Maternal vitamin D status during pregnancy and body composition and cardiovascular risk markers in Indian children: The Mysore Parthenon Study

Epidemiology Research Unit, CSI Holdsworth Memorial Hospital, Mysore, India.
American Journal of Clinical Nutrition (Impact Factor: 6.77). 03/2011; 93(3):628-35. DOI: 10.3945/ajcn.110.003921
Source: PubMed


Metabolic consequences of vitamin D deficiency have become a recent research focus. Maternal vitamin D status is thought to influence musculoskeletal health in children, but its relation with offspring metabolic risk is not known.
We aimed to examine the association between maternal vitamin D status and anthropometric variables, body composition, and cardiovascular risk markers in Indian children.

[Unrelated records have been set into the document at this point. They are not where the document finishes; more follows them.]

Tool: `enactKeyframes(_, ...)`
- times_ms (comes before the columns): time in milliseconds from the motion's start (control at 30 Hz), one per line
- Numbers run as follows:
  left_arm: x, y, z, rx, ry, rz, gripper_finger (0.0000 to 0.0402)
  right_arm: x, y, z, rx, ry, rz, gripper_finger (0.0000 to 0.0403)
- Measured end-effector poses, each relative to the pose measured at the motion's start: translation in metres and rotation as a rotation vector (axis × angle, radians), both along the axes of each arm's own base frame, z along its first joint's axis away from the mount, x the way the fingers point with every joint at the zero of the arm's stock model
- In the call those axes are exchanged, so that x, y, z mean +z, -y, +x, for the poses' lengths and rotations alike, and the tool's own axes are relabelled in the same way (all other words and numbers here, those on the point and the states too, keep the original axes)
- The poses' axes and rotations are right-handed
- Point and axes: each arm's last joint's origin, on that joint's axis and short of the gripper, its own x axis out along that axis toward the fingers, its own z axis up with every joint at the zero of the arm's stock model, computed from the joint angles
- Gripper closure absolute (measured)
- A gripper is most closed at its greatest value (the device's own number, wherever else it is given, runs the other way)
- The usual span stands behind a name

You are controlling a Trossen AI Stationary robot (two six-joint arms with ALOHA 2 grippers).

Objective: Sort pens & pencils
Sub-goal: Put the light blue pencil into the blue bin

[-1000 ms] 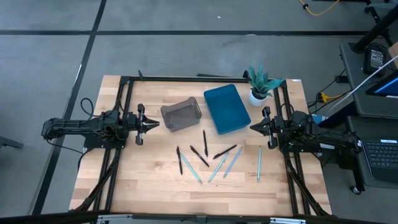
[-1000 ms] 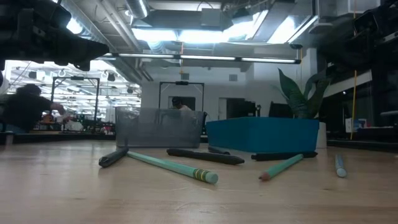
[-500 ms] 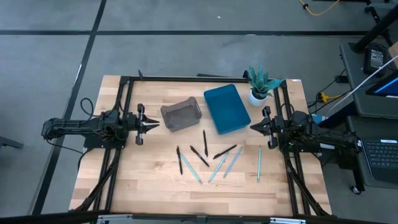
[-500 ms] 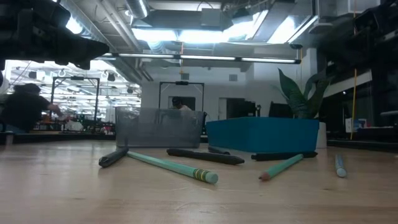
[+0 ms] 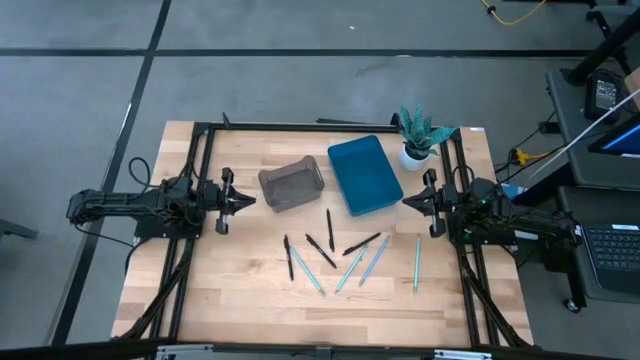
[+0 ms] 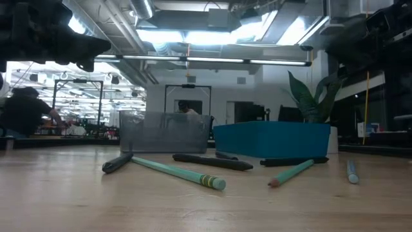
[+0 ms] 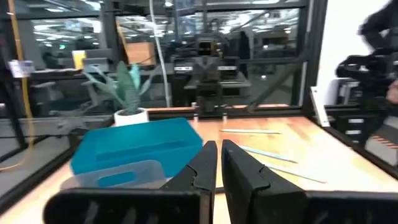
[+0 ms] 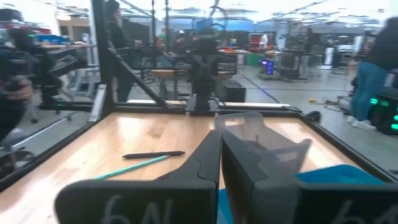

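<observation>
From overhead, pens & pencils (image 5: pixel 335 256) lie scattered mid-table between left gripper (image 5: pixel 247 200) and right gripper (image 5: pixel 408 202), both pinched together and empty, while the right wrist alone reveals handwritten "6N".

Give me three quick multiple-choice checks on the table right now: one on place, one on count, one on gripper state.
1. Where is the potted plant?
A. beside the blue bin, on its right
B. inside the grey bin
C. among the pencils

2. How many light blue sticks lie on the table?
A. one
B. four
C. seven

3. How is the left gripper?
A. shut, holding nothing
B. wide open
C. shut on a black stick

Answers: 1 A, the plant stands by the blue bin's corner. 2 B, four show from above. 3 A, its fingers meet with nothing between.
</observation>
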Motion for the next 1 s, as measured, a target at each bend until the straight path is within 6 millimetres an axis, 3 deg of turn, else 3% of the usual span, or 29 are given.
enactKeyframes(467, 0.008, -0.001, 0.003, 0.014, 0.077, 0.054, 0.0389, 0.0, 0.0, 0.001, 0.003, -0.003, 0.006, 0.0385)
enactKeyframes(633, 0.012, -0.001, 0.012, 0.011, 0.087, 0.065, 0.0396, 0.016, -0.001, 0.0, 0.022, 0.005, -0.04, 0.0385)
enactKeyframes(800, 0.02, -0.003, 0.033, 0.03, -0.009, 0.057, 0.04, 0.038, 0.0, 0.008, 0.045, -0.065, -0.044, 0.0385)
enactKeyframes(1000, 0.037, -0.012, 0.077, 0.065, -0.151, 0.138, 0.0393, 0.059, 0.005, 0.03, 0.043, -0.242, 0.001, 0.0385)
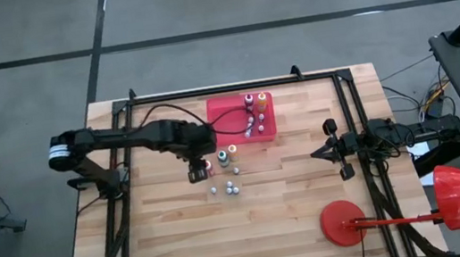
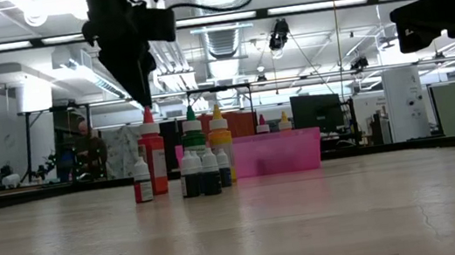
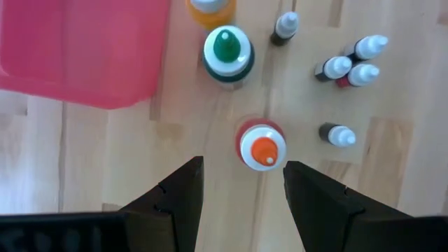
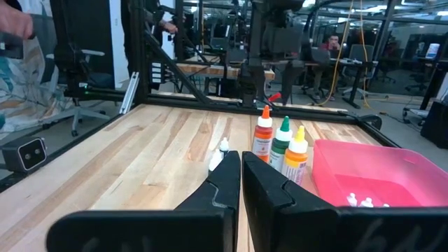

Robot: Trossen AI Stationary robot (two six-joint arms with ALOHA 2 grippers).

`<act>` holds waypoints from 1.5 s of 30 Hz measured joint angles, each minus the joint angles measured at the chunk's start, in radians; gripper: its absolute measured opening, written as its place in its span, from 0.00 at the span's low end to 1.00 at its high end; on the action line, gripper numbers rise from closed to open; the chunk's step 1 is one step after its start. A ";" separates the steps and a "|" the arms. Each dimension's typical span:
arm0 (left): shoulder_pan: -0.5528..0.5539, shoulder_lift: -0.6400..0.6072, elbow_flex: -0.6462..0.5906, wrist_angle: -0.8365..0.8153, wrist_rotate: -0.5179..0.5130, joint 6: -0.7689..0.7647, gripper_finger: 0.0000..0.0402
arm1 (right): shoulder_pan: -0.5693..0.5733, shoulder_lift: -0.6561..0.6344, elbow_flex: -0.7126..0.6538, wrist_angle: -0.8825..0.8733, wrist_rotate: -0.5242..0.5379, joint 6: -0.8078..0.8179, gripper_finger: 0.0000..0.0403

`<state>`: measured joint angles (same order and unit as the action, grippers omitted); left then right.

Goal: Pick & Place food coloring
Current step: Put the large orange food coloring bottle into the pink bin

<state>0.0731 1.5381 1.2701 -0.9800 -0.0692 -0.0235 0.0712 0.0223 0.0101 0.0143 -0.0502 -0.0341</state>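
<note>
My left gripper [image 3: 243, 185] is poised directly over the red bottle [image 3: 260, 145] with the orange tip, fingers [image 3: 178, 192] spread apart and holding nothing, the cap sitting just ahead of the gap between them. That bottle stands upright on the tabletop [image 1: 182, 234], just beside the red tray [image 1: 226, 111], with the green-capped bottle [image 3: 227, 52] and an orange bottle [image 3: 210, 8] between it and the tray's corner. 5 tiny white-capped bottles [image 3: 338, 134] cluster near it on the side away from the tray, and more bottles already stand in the tray. The risk, as I judge it: the bottle is tall and narrow, so if I come down off-centre, 1 finger could clip the cap and tip it into the green one, or knock over the tiny ones nearby. A grip on the tapered cap could also slip. My right gripper [image 4: 240, 183] waits well away from the tray, fingers pressed together, empty. No label or writing is readable on any bottle.
</note>
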 joint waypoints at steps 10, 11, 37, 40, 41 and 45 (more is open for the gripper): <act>0.000 0.035 0.000 0.000 0.002 -0.002 0.42 | 0.000 0.000 0.000 0.000 0.000 0.000 0.02; 0.000 0.035 0.000 0.000 0.001 -0.002 0.42 | 0.000 0.000 0.000 0.000 0.000 0.000 0.02; -0.002 0.036 -0.025 0.028 0.068 -0.057 0.42 | 0.000 0.000 0.000 0.000 0.000 0.000 0.02; -0.002 0.035 -0.025 0.030 0.060 -0.058 0.42 | 0.000 0.000 0.000 0.000 0.000 0.000 0.02; -0.002 0.035 -0.025 0.030 0.055 -0.059 0.42 | 0.000 0.000 0.000 0.000 0.000 0.000 0.02; -0.002 0.035 -0.026 0.039 0.050 -0.073 0.43 | 0.000 0.000 0.000 0.000 0.000 0.000 0.02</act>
<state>0.0711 1.5730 1.2445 -0.9408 -0.0196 -0.0963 0.0711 0.0223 0.0101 0.0143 -0.0502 -0.0341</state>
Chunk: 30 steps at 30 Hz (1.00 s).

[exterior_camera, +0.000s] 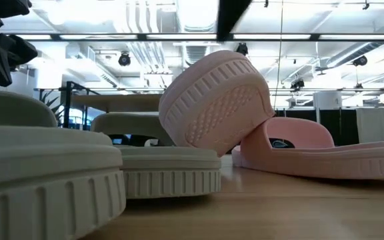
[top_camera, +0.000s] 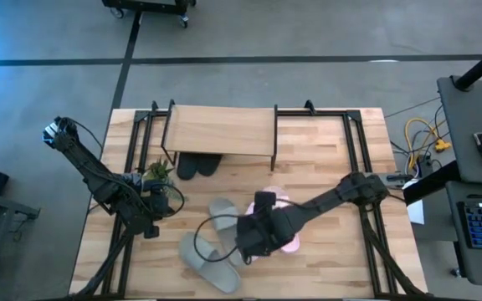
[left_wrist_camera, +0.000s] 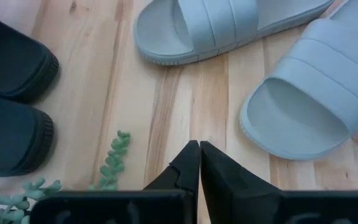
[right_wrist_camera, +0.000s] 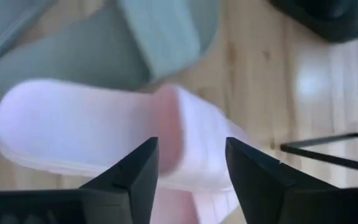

Serum 25-hydroxyvitamin D [25(OH)D] concentrations were measured at 28-32 wk gestation in 568 women who delivered at Holdsworth Memorial Hospital, Mysore, India. Anthropometric variables, glucose and insulin concentrations, blood pressure, and fasting lipid concentrations were measured in the offspring at 5 and 9.5 y of age. Muscle-grip strength was measured by using a hand-held dynamometer at age 9.5 y. Arm-muscle area was calculated as a measure of muscle mass. Fasting insulin resistance was calculated by using the homeostasis model assessment equation.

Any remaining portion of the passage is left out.